**EXERCISE AIM:** Copy out the entire listing below exactly, but without its pictures.

################

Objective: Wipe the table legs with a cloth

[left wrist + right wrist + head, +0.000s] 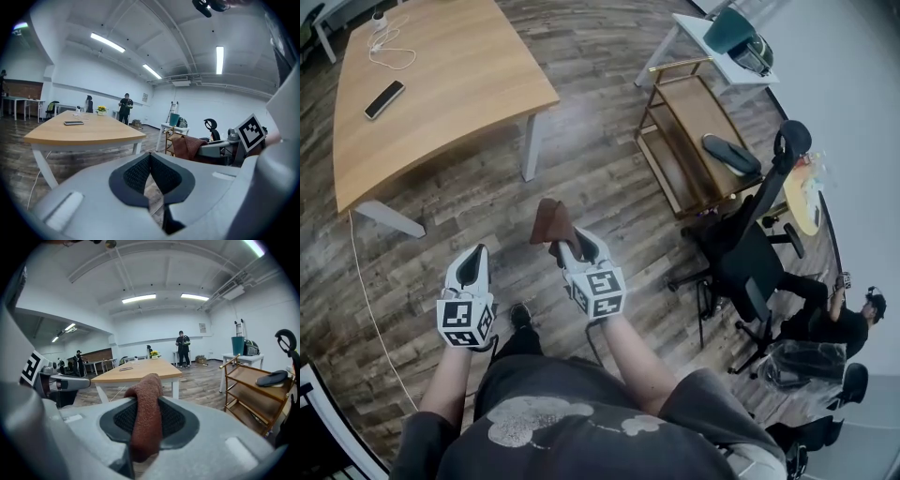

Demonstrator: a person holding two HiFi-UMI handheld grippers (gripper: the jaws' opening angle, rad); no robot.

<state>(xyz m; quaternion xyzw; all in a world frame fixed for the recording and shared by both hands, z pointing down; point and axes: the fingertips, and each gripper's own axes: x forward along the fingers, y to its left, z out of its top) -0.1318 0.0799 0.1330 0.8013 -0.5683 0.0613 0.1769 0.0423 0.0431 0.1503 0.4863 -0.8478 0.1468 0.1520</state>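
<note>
- Right gripper (572,246) is clamped on a reddish-brown terry cloth (551,223). The cloth is pinched between the pads and pokes out past the tips.
- The cloth hangs in the air over the dark wood-plank floor (591,178), not touching anything else. It's in front of the light wooden table (441,84), short of the white leg (531,145) under the near corner.
- Left gripper (474,258) is squeezed closed with nothing in it, held just beside the right one.
- A black phone (383,99) lies near the tabletop's left edge, with a white cable (389,52) by the far corner.
- Off to the right are a wooden shelf cart (694,141) and a black office chair (750,253).
</note>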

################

**ANSWER TO THE EXERCISE:**
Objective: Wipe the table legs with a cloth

[left wrist + right wrist + head, +0.000s] 

Demonstrator: a person holding two HiFi-UMI handheld grippers (gripper: the jaws' opening angle, rad); no robot.

<state>(xyz m; quaternion xyzw; all in a world frame fixed for the recording and shared by both hands, z pointing down; point and axes: the fingertips, and each gripper's own axes: x forward along the fingers, y to its left, z out of its top) -0.1318 0.0799 0.1330 0.8013 -0.5683 0.0613 0.1769 0.0423 0.0431 0.1503 0.4863 -0.8478 0.1468 0.1520</state>
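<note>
- Right gripper (572,246) is clamped on a reddish-brown terry cloth (551,223). The cloth is pinched between the pads and pokes out past the tips.
- The cloth hangs in the air over the dark wood-plank floor (591,178), not touching anything else. It's in front of the light wooden table (441,84), short of the white leg (531,145) under the near corner.
- Left gripper (474,258) is squeezed closed with nothing in it, held just beside the right one.
- A black phone (383,99) lies near the tabletop's left edge, with a white cable (389,52) by the far corner.
- Off to the right are a wooden shelf cart (694,141) and a black office chair (750,253).
</note>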

This exercise is now finished.